**Problem to solve**: Using the data that follows, give the number of lines in which the word "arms" occurs. Write only the number.

**Recorded information**:

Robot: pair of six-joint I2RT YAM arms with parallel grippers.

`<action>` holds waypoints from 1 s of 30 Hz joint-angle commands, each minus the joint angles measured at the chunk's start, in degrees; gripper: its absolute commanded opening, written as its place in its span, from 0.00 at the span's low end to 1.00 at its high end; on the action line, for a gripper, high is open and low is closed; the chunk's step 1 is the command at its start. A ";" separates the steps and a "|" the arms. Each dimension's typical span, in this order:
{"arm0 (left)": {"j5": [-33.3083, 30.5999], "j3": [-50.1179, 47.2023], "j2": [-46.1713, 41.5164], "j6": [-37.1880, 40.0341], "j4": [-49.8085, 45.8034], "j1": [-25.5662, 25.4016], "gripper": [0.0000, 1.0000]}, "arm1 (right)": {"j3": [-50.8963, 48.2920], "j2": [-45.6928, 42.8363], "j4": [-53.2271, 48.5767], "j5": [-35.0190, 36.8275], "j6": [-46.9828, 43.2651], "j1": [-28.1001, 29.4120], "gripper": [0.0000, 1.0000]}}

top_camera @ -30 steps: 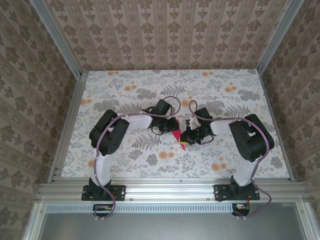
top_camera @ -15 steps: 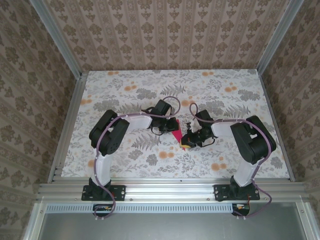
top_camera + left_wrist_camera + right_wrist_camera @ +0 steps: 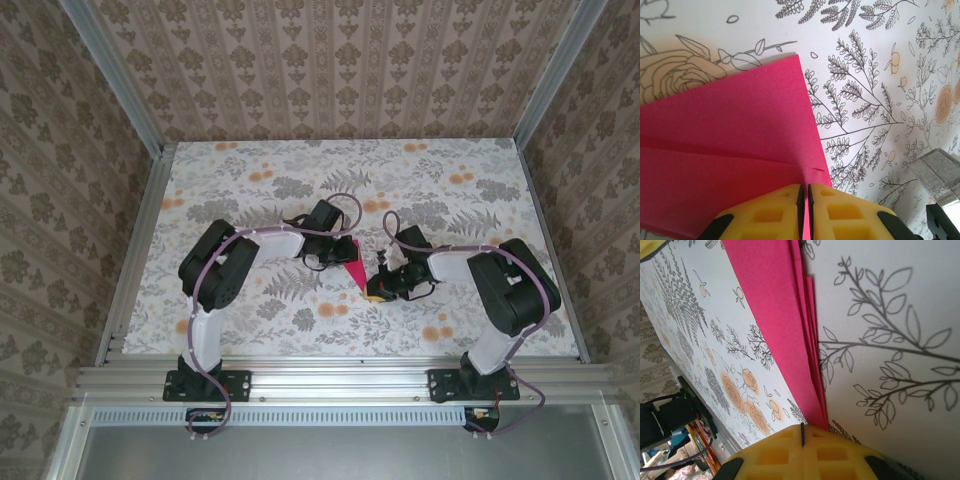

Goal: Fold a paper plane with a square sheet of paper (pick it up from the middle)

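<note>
Lying flat on the flowered table [image 3: 240, 185], between my two claws, the pink paper [image 3: 351, 268] was already creased into a narrow pointed shape, with several layers stacked along one long edge. My left claw [image 3: 805, 200] had its yellow pads [image 3: 770, 215] almost together. A thin strip of pink showed in the slit between them, so I judged it was clamped on the paper at the wide end, just where a crease ran across. My right claw [image 3: 802, 436] was fully together at the pointed end. The tip of the paper reached its pads, but I could not tell if the tip was pinched or only touched. To me this paper seemed very light, thin and limp, so it would bend under its own weight. I also thought the loose layers could spring open or slide over each other. It would tear easily if my two claws pulled in opposite directions. The best place to hold seemed to be the thick folded edge near the middle, where it is stiffer. The fine tip I judged too easy to crumple.
</note>
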 commanded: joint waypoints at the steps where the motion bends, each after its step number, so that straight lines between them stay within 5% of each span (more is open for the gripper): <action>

**Your solution**: 2